Dating? You guessed it… the same thing. Let’s take the first kiss for example. You’ve made it through the first date. (With the bus boy. You ditched the weight-lifting, prison shiv cousin as soon as the check arrived. Some first dates [and main characters] really aren’t worth fighting for.) The Bus Boy date has gone swimmingly well, though. Until he leans in for the kiss. He turns left, you turn right. Noses bonk, glasses fog up and he gets a mouthful of your chin. Another try? He thinks your ear looks attractive and starts blowing in it. To you, it feels like earwigs are crawling on your ear drum in the jungle. (Do people really like that hot, moist breath in their ears?) You readjust heads and bodies, laugh it off and try again. Wow! There will definitely be a second date. That kiss was worth all the jostling and false starts. And so was the Bounty Hunter, it turns out!
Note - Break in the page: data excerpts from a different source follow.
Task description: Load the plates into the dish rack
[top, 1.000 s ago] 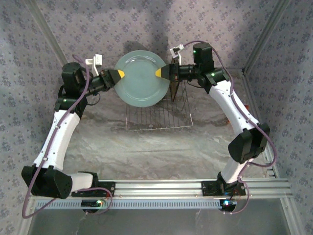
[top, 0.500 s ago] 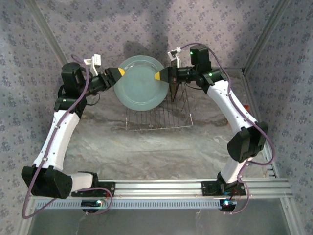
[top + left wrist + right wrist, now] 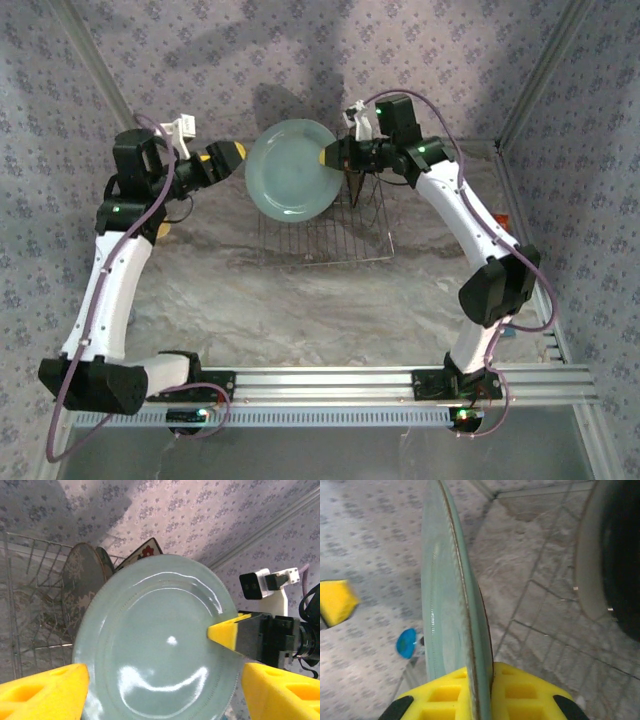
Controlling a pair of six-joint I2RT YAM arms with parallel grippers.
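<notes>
The 2 arms rise from the near edge of the table [image 3: 300, 300] and bend inward toward its far side. The dish rack [image 3: 320, 240] sits past the middle of the table, slightly right of centre, its near rows of tines bare.

At the rack's far right, 3 plates stand on edge close together. In the left wrist view these are the greyish plate [image 3: 82, 580] with its white design nearest, then a sliver of the dark-rimmed plate [image 3: 106, 560], then the square plate [image 3: 147, 550] showing a red flower at its corner.

The pale grey-blue plate [image 3: 290, 170] hangs over the rack's far left part, its face turned toward the left arm. Whether its lower edge touches the wires I cannot tell.

The right gripper [image 3: 328, 156] pinches the plate's right rim. In the right wrist view the rim sits edge-on between the 2 yellow pads [image 3: 447, 695].

The left gripper [image 3: 228, 156] is just beside the plate's left rim, not touching it, with its fingers [image 3: 50, 690] spread wide.

Behind all this stands the patterned back wall [image 3: 300, 50].
</notes>
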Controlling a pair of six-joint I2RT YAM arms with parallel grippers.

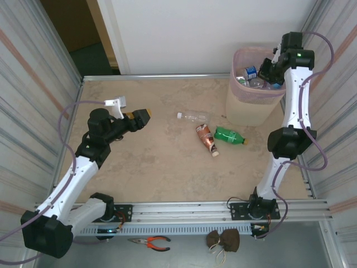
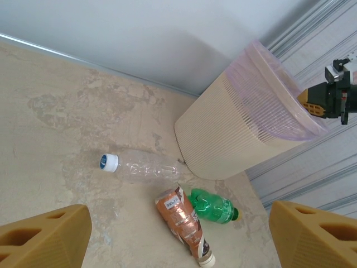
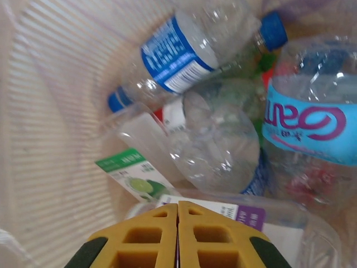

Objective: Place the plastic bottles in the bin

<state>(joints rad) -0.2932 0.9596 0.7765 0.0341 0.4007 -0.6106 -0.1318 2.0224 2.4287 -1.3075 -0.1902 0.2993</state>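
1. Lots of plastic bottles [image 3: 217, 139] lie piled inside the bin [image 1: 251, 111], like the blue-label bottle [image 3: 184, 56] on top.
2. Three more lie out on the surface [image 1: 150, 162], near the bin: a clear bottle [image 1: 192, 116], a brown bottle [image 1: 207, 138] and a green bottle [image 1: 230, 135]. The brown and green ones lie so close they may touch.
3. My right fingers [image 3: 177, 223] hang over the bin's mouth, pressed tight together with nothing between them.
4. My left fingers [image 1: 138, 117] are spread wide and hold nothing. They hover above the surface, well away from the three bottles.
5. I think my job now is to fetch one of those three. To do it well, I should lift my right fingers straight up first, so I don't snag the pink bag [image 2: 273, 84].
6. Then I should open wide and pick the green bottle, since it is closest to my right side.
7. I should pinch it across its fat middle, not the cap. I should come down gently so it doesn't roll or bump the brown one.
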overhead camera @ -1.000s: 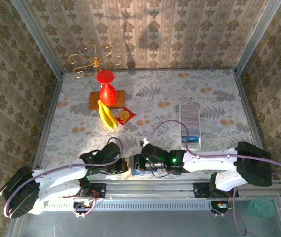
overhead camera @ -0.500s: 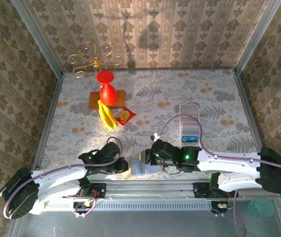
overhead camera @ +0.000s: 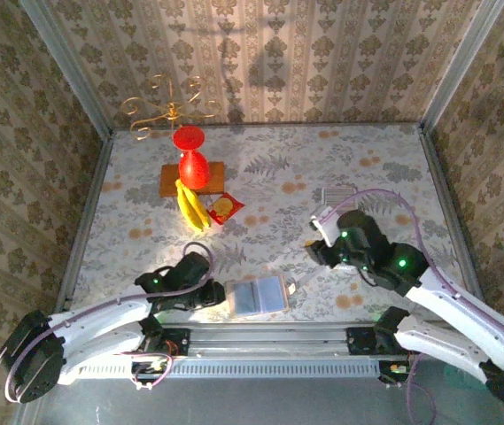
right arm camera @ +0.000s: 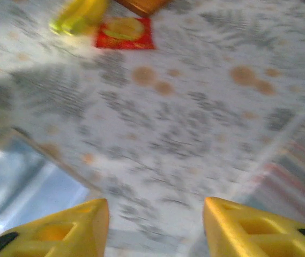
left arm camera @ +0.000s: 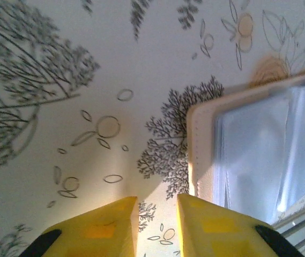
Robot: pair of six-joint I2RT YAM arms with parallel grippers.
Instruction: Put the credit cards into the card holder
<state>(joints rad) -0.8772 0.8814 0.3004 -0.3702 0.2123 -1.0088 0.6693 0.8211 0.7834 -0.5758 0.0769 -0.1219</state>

- Did you just say what I think you said? You’ve now spent weeks with the Bounty Hunter. You feel like you know every twist and turn of his psyche and you could order the perfect meal for him at any restaurant. You and your main character are a match made in heaven. Until one night when he springs something on you out of the blue. The International Olympic Committee has him cornered in an alley behind the First Bank of Borneo. It’s a tense standoff and you’re expecting your Bounty Hunter to leap over three dumpsters, roll off the hood of a speeding car and put each IOC big-wig in a headlock. But… he doesn’t. Instead he crouches down into a dark doorway, begins humming “Swanee River,” and breaks out in hives. A Bounty Hunter who has a panic attack when it actually comes time to do his job? You’re humiliated. You’ve been “dating” this character for weeks, and this behavior came out of left field. How could he do this to you? This is deal breaker!
Dating? Equally as complicated. You’ve been dating the bus boy for weeks. You love his quirky knack for hair-band trivia, his loyalty to childhood friends and how he laughs uncontrollably whenever he smells a skunk. Then one night in a dark restaurant (not an alley) in Indiana (not Borneo), the subject of children comes up. He crouches down, begins humming “Swanee River,” and breaks out in hives. You’ve fallen for this bus boy and now he tells you that he doesn’t want to have children. How could he do this to you? This is a deal breaker!
Or is it?
You stick with the Bounty Hunter. You’ve invested this much time already. Maybe it’s just getting interesting. He finds a nice therapist, overcomes his fear of confrontation, uncovers an Australian ping-pong-ball price-fixing scheme, and uses his new found media fame to shed worldwide attention on the plight of the Proboscis monkey.
You stick with the Bus Boy, too. You’ve invested this much time already. Maybe it’s just getting interesting. He asks you to marry him, overcomes his fear of tiny people who slobber, and fifteen years later, he still loves you in that flannel pillowcase of a shirt!
What’s the moral of this very drawn-out story? Stick around for the long haul (with your character or your bus boy). That awkward first date might be worth it!
* FYI – My husband was actually a sandwich delivery boy in college (not a bus boy). But he does have an uncanny knowledge of 80s hair bands and breaks into fits of uncontrollable laughter within 20 miles of a skunk carcass.
How about you? Any first scene disasters? Or better yet, first date disasters?